Pour comprendre la fureur qui gagne les rues de la capitale, il faut revenir aux événements dramatiques des 28 et 29 août 2026. Cette nuit-là, une tentative de déstabilisation secoue l’appareil sécuritaire nigérien. Mais loin de s’en remettre exclusivement aux forces régulières de la nation, le chef de la junte, le général Abdourahamane Tiani, fait un choix lourd de conséquences.

Face à la confusion des affrontements, Tiani donne l’ordre direct aux paramilitaires d’Africa Corps d’intervenir. Les mercenaires russes ouvrent alors le feu sur des éléments de l’armée nigérienne. Le bilan exact reste difficile à vérifier, verrouillé par le pouvoir militaire, mais la nouvelle s’est répandue comme une traînée de poudre dans les casernes et les foyers : des forces étrangères ont tiré sur des Nigériens sur ordre du commandement de Niamey.

Le naufrage sécuritaire de la junte Tiani

Cet épisode sanglant met en lumière les dérives d’un pouvoir de transition de plus en plus isolé et fébrile. En confiant la sécurité du régime à des instructeurs et combattants étrangers plutôt qu’à l’armée nationale, le général Tiani commet une faute politique et éthique majeure.

Initialement arrivé au pouvoir en promettant de restaurer la souveraineté nationale et de chasser les forces occidentales, le régime militaire semble avoir simplement remplacé une tutelle par une autre — plus brutale et totalement déconnectée des réalités locales. En autorisant Africa Corps à cibler des militaires nigériens, le pouvoir en place a franchi une ligne rouge éthique, brisant le pacte de confiance fondamental entre la population, l’armée et ses dirigeants. La junte ne s’appuie plus sur la légitimité populaire, mais sur une garde prétorienne privée payée au prix fort.

Témoignages : la parole aux habitants de Niamey

Dans le quartier où le camion a été immobilisé et son chargement déchargé à la volée, la tension reste palpable. Les habitants ne cachent plus leur ressentiment face à une présence étrangère qu’ils jugent désormais d’occupation.

« Nous avions accepté le départ des troupes occidentales parce qu’on nous promettait la vraie liberté », explique Ibrahim, un commerçant du secteur. « Mais aujourd’hui, on voit des mercenaires russes tirer sur nos frères et nos enfants qui portent l’uniforme du Niger. Tiani leur a donné le droit de vie et de mort sur nous. Vider ces cartons et percer ces sachets d’eau, c’est le seul moyen pacifique d’exprimer qu’ils ne sont pas les bienvenus ici. »

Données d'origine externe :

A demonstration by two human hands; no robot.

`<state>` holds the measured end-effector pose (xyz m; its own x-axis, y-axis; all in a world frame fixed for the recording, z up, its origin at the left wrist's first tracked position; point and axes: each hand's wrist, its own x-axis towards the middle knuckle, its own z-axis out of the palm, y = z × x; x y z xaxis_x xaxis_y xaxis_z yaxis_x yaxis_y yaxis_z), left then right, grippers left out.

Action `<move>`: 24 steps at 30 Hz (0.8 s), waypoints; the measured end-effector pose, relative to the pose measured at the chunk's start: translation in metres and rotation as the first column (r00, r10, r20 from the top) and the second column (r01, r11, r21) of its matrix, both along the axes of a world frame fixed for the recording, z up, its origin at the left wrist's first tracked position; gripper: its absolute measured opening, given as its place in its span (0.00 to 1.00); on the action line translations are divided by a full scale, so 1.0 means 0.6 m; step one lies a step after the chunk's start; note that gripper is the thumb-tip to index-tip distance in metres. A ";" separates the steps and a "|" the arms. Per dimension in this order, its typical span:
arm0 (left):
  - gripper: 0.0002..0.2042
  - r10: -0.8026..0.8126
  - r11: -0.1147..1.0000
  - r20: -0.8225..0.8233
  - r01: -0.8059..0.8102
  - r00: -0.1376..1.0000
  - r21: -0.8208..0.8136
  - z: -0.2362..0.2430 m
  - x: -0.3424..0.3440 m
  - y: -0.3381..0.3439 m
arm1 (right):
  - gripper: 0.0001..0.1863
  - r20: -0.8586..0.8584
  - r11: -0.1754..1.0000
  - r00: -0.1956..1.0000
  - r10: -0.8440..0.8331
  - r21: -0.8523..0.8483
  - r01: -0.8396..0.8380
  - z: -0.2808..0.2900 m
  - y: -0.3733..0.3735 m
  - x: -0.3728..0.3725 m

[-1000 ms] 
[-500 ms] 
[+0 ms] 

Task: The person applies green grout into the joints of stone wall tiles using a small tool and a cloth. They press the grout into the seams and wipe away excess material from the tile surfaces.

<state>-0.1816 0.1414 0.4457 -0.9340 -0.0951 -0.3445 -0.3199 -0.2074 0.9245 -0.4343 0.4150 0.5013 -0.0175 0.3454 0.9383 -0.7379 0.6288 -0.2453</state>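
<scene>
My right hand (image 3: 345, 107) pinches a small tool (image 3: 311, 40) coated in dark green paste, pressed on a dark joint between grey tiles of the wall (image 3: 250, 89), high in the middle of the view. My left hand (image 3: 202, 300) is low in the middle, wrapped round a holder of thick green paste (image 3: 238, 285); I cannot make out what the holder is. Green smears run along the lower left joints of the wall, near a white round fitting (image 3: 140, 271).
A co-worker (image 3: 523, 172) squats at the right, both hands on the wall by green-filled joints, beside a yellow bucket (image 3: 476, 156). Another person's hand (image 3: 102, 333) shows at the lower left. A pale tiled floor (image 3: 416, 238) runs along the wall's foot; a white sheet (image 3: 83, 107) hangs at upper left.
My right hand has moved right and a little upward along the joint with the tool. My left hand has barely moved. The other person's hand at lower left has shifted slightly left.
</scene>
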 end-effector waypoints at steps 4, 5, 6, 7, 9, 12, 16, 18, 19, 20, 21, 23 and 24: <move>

Même son de cloche du côté des jeunes rassemblés autour du véhicule vidé de sa cargaison. Pour Aïchatou, étudiante à Niamey, le geste symbolise une rupture définitive :

« Tous ces sachets d’eau étaient destinés à désaltérer ceux qui ont tué nos soldats il y a quelques jours. C’était insupportable. Le peuple nigérien n’a pas chassé une armée pour laisser des mercenaires faire la loi chez nous et tirer sur nos troupes. Si la junte refuse de les renvoyer, c’est le peuple qui s’en chargera. »

Un pouvoir au bord de l’impasse

L’incident n’est pas un fait divers isolé. Il s’inscrit dans un mouvement de contestation grandissant qui gagne du terrain à Niamey et dans les grandes villes du pays. En cherchant à protéger son pouvoir à tout prix lors de la crise de fin août, le général Tiani s’est aliéné une partie de l’armée régulatrice et a réveillé la colère citoyenne.

En déléguant la force publique à des éléments mercenaires d’Africa Corps, la junte nigérienne s’enferme dans un face-à-face dangereux avec son propre peuple. Le soulèvement contre ce convoi de ravitaillement montre que le sentiment d’injustice a dépassé le stade des simples discours : il s’incarne désormais dans la rue.